Application of zincon analysis to investigate the zinc speciation in aqueous media for further understanding of ZnO solubility

Abstract

The environmental accumulation and toxicity potential of metal oxide nanoparticles because of their increasing use in various commercial products have increased the interest in understanding the behavior of these materials in the aquatic environment. For example, zinc oxide (ZnO) is used in various industrial applications but exhibits partial solubility in aqueous media, therefore it has potential aquatoxic action. ZnO dissolves in water by releasing Zn2+ ions; thus, understanding the complexation behavior of these ions with water is crucial to be able to give a complete description of the fate of ZnO in aquatic environment. In this study, we propose application of a reliable and facile route based on the zincon analysis to further understand the Zn2+ complexation when ZnO is placed in aqueous media.

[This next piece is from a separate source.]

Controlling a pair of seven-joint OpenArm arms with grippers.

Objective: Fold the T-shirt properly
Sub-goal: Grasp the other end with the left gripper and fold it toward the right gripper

To evaluate this, eight Zn2+ standards at a certain concentration were first prepared in the pH range between 7.0 and 10.0. Samples were analyzed via Inductive Coupled Plasma-Mass spectrometry (ICP-MS/MS) and the zincon analysis by monitoring their UV absorbance maximum at 620 nm. Analysis before and after centrifugation aided the investigation of the pH dependent complexation of Zn2+. In the centrifuged samples, the measured zinc ion fraction decreased, suggesting precipitation of zinc as zinc hydroxide (Zn(OH)2(s)) in the solid form from the solution when the pH was increased from 7.0 to 10.0. However, there was no significant decrease in the non-centrifuged samples in the same pH range. These results show that the zincon analysis can be used to quantify both Zn2+(aq) ions and Zn(OH)2. Moreover, the zincon results were consistent with the results of ICP-MS/MS analyses. The centrifugation helps to sediment solid hydroxide particles enabling one to predict fraction of the ions and the hydroxides. Solid hydroxide precipitate was characterized by FTIR, XRD, SEM and EDX; and formation of orthorhombic Zn(OH)2 phase was confirmed.